Mouais, bof. Pas de quoi sauter au plafond, hein.
Ce n'est d'abord pas un film très habité. Par là j'entends qu'il reste dans une mécanique assez froide, trop sophistiquée, trop parfaite, trop bien huilée pour ouvrir de convenables brèches au sein de cette endormie saga. Skyfall est un film dépourvu d'âme, c'est aussi sa beauté, sa transcendance : sa radicale inhumanité (aucun personnage existe, ils ne sont que des fonctions, des silhouettes désincarnées n'ayant pour seul mission que de suivre un programme savamment construit) donne lieu aux plans les plus beaux. Via ce travelling mortifère, à la fin, où l'ombre de Bond erre, indescriptible, dans la lumière orangée d'un brasier...Sublime.
C'est aussi un problème : au lieu de laisser Bond, magnifique personnage spectrale, dans son mystère, il tente de lui offrir un épaisseur qu'il n'aura jamais, ou par petites bribes lourdaudes et appuyées : Bond serait devenu trop vieux, trop triste, trop tourmenté. Il faut lui inventer un passé d'orphelin, lui imposer un fouillis psychologique extrement appuyé et prétentieux. Sauf que tout cela est inutile, et que le film peine à comprendre qu'il n'est jamais plus beau et funèbre que lorsqu'il fait ce que la série à toujours faite. Bond, c'est la réminiscence, le souvenir d'un passé révolu. Il incarne cela comme aucun autre. Pourquoi faut-il alors nous le rappeler, nous le hurler, à chaque plan, nous le surligner ? Le paradoxe cruel du film se trouve là : les scènes d'action les plus bourrines sont les plus belles et les plus tristes, car elles incarnent enfin physiquement la parlote qui se déroule pendant deux heures, Bond sur le divan de son psy, filmées avec une infinie platitude.
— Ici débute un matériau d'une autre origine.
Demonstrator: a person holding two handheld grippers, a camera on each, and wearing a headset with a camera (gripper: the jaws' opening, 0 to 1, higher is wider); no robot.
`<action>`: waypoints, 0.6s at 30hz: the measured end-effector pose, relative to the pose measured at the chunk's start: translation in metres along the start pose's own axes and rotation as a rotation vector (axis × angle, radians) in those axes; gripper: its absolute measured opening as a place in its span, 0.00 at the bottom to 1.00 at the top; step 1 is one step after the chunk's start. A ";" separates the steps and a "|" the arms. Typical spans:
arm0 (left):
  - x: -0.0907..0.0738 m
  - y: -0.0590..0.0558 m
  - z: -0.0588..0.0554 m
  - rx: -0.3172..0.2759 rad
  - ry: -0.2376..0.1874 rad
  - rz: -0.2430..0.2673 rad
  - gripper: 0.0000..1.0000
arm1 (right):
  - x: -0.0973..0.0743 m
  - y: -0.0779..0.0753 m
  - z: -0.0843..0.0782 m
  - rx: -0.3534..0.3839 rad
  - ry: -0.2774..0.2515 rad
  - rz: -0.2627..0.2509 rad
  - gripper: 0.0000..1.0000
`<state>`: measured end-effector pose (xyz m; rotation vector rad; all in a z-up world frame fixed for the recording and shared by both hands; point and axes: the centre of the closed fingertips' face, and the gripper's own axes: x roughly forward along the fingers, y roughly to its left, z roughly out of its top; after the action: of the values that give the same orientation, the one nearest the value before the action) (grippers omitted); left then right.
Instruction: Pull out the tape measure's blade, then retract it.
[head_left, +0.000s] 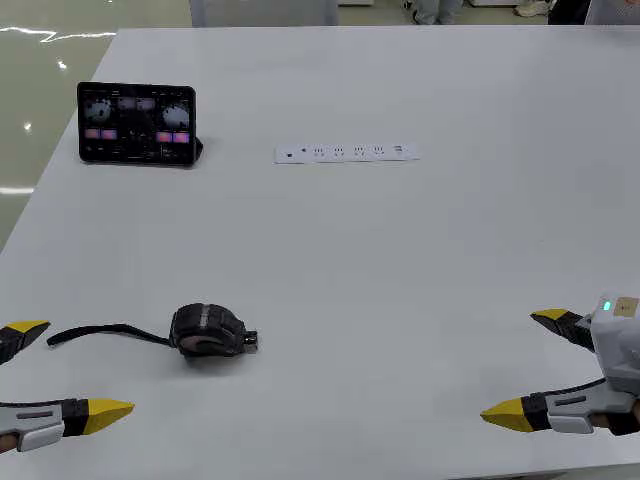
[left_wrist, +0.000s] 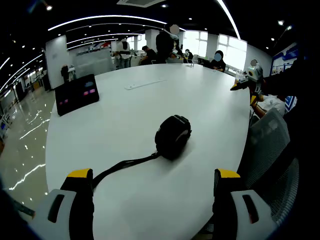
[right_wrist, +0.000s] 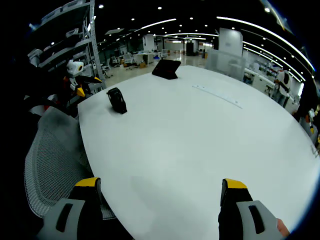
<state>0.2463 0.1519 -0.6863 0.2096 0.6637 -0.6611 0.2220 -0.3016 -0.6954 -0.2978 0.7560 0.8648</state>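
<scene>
A black tape measure (head_left: 208, 331) lies on the white table (head_left: 400, 250), its black wrist strap (head_left: 105, 332) trailing to the left and its blade tip at its right side. My left gripper (head_left: 35, 372) stands open at the table's near left edge, a short way from the strap's end. In the left gripper view the tape measure (left_wrist: 173, 135) lies ahead between the yellow-tipped jaws of the left gripper (left_wrist: 152, 175). My right gripper (head_left: 538, 365) is open at the near right, far from the tape measure. The right gripper view shows the tape measure (right_wrist: 116, 99) far off to the left, beyond the right gripper (right_wrist: 160, 184).
A dark tablet (head_left: 137, 123) stands propped at the back left. A white power strip (head_left: 346, 152) lies flat at the middle back. A mesh chair (right_wrist: 50, 160) sits by the table's near edge. People sit and stand beyond the far end of the table.
</scene>
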 end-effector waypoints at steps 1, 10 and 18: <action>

Ainsi, dès lors que la musique commence, dès lors qu'il se lève et se bat, une étincelle nouvelle se créée : il faut alors voir ce mythe éteint dans le noir, plus qu'une ombre, une silhouette, un silence, il faut souffrir avec lui, lui, héros aux rides dévorantes, aux gestes plus lents qu'il ne l'étaient autrefois, regarder dans la blessure immense qu'est maintenant son visage tous ces films déroulés, gloire révolue qui se cherche à nouveau et qui désespère de ne revivre que via une froideur qui ignore sa beauté.